**EXERCISE**. Reproduce only what lies between the first line of the material below and the line containing "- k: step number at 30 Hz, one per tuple", with both of those lines included and every line kept exact.
=== Section Start ===
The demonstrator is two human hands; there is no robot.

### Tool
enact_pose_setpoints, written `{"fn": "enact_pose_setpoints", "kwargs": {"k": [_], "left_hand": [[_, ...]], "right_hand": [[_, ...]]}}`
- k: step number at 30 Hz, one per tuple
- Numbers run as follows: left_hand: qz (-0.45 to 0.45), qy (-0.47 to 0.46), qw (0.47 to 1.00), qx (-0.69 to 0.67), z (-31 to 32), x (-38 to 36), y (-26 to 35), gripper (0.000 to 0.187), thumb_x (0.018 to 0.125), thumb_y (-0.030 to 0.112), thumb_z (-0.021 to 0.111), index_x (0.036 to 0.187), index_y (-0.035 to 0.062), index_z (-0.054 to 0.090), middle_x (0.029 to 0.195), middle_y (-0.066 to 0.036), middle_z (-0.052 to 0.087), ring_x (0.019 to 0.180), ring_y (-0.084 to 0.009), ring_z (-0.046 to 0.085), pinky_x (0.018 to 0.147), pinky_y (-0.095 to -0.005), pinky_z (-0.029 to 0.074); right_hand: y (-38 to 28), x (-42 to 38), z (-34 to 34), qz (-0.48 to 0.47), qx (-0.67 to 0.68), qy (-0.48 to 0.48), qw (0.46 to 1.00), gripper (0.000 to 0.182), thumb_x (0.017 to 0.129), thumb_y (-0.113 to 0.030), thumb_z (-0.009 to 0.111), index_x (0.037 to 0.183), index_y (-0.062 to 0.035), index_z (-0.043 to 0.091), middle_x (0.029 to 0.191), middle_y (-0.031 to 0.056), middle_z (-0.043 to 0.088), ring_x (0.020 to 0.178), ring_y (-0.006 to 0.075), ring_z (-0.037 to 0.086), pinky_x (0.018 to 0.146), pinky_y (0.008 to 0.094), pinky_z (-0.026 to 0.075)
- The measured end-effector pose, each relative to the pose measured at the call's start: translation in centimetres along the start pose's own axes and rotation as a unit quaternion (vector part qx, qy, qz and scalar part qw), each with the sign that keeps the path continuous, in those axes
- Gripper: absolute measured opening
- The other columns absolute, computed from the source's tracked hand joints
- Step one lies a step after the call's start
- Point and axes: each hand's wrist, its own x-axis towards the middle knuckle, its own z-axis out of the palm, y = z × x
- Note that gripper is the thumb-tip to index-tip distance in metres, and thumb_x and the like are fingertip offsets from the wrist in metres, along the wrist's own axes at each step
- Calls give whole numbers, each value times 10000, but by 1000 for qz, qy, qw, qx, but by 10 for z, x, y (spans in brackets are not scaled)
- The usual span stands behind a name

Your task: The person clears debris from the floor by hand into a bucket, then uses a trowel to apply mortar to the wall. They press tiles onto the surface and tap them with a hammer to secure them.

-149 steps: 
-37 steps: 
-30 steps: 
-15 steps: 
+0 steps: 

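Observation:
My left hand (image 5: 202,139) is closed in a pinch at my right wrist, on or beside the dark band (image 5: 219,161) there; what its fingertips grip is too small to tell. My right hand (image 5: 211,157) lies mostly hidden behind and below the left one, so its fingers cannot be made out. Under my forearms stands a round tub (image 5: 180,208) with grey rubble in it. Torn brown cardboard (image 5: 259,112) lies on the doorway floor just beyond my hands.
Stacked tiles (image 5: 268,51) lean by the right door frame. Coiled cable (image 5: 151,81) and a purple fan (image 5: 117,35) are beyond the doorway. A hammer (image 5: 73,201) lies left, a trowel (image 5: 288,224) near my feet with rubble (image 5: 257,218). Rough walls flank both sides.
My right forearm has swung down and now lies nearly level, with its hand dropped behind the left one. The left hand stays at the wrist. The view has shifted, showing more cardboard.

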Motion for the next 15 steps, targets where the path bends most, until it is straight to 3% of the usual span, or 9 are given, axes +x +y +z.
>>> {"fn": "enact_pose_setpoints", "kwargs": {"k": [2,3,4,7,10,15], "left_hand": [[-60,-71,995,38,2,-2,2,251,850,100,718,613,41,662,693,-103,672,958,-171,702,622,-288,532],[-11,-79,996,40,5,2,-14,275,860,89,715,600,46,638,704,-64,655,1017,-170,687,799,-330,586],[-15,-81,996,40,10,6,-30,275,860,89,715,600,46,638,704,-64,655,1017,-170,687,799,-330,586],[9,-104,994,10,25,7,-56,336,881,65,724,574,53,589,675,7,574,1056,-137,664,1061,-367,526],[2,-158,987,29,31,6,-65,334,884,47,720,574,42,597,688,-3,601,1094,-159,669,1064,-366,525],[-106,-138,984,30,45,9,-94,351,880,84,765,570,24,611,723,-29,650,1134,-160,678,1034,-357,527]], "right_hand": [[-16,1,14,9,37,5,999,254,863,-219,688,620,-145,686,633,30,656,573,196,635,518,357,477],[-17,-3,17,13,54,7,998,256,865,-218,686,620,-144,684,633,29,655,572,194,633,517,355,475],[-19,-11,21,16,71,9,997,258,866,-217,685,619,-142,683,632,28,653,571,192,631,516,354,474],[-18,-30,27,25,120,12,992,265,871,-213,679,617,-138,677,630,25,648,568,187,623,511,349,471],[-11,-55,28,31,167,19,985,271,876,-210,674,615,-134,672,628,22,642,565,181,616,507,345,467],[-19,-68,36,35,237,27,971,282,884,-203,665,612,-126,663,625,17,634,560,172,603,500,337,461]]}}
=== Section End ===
**RESPONSE**.
The demonstrator is two human hands; there is no robot.

### Tool
enact_pose_setpoints, written `{"fn": "enact_pose_setpoints", "kwargs": {"k": [_], "left_hand": [[_, ...]], "right_hand": [[_, ...]]}}`
- k: step number at 30 Hz, one per tuple

Nothing further is required for this exercise.